FoodGasm Masuki Ceruk Layanan Reservasi dan Pemesanan Makanan Online
Bermitra dengan Veritrans untuk pembayaran, dengan Uber dan GrabExpress untuk pengantaran makanan
Sebuah startup mencoba melihat peluang baru di segmen makanan. FoodGasm mencoba menawarkan hal yang sedikit berbeda, sebagai aplikasi reservasi dengan kemampuan memesan dan membayar di depan. Selain itu, mereka juga mencoba memasuki bisnis pengantaran makanan, bermitra dengan Uber dan GrabExpress. Peluncuran resminya dilakukan berbarengan dengan perayaan Hari Valentine, hari Minggu lalu.

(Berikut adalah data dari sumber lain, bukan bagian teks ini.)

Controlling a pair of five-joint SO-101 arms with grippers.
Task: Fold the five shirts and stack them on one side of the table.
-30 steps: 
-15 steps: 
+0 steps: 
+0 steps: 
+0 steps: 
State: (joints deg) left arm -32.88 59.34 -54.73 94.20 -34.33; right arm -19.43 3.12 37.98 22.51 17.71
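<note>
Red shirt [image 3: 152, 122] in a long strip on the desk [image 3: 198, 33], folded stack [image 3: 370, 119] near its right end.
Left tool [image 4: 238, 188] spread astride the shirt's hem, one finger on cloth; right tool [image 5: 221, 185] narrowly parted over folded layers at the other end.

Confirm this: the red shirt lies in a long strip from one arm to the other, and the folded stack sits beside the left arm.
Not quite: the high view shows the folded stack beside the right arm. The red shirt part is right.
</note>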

FoodGasm menyasar pasar niche, hanya untuk restoran kelas A+. Hal ini bisa dimengerti karena apa yang ditawarkan mungkin tidak sesuai untuk semua restoran. Selain kemudahan reservasi dan pembayaran, baik bagi restoran maupun konsumen, nantinya mereka akan memperluas model bisnis ke arah CRM dan analisis big data.
Contoh nyata penggunaan FoodGasm adalah ketika seseorang ingin mengorganisir kegiatan makan bersama dengan keluarga, rekan kerja, atau teman-teman. Untuk pilihan dan biaya makanan yang cukup banyak dan besar, biasanya restoran meminta jaminan uang muka yang biasanya ditransfer langsung ke rekening.
Dengan aplikasi dan sistem yang dihadirkan FoodGasm ini, seharusnya pemesanan dan pembayaran menjadi lebih mudah. Pembayaran bisa menggunakan kartu kredit dan transfer rekening bank. Berikutnya mereka bakal menambah partner pembayaran, yang bakal diumumkan beberapa bulan lagi, dengan sebuah bank, operator telekomunikasi, dan layanan OTT.
Untuk mewujudkan aplikasi ini, selain partner logistik, FoodGasm bekerja sama dengan Veritrans untuk urusan pembayaran dan DyCode untuk urusan teknis. Aplikasinya sudah tersedia untuk platform iOS dan Android. FoodGasm bisa jadi adalah startup lokal pertama yang memanfaatkan Uber sebagai mitra jasa pengantaran.
Berdasarkan perbincangan kami dengan Pendiri FoodGasm Marshall Jahja, saat ini FoodGasm sudah memiliki daftar klien restoran di Jakarta, Bandung, Surabaya, dan Pulau Bali. Tahun ini, mereka berhasrat untuk bisa ekspansi ke Filipina, karena sudah ada investor yang berminat untuk memasuki pasar negara tersebut. Di Indonesia sendiri, untuk operasional mereka dibantu dengan pendanaan dari angel investor.
Bergantung bagaimana eksekusi FoodGasm, yang didirikan Marshall dan Louis Tan, pasar yang ditujunya jelas ada. Tantangannya adalah meyakinkan restoran dan konsumen bahwa sistem yang dimilikinya bisa mengakomodasi semua kebutuhan, tanpa konsumen harus berurusan secara langsung dengan restoran. Ini perlu edukasi tersendiri karena sistem seperti ini benar-benar baru. Dengan Qraved misalnya, sistem reservasi yang ada, berdasarkan pengalaman pelanggan, tidak selalu berlangsung mulus dan masih memerlukan interaksi manual (dalam bentuk komunikasi telepon) dengan pihak restoran.
Satu hal yang pasti, menurut pandangan kami, sebaiknya FoodGasm tidak terlalu terburu-buru melakukan ekspansi ke berbagai pasar, termasuk ke luar negeri, sebelum menguasai, atau setidaknya mendapatkan pasar loyal, di sejumlah kota di Indonesia. Idealnya, sebuah startup mencoba menguasai satu demi satu pasar sebelum memperluas cakupan layanannya.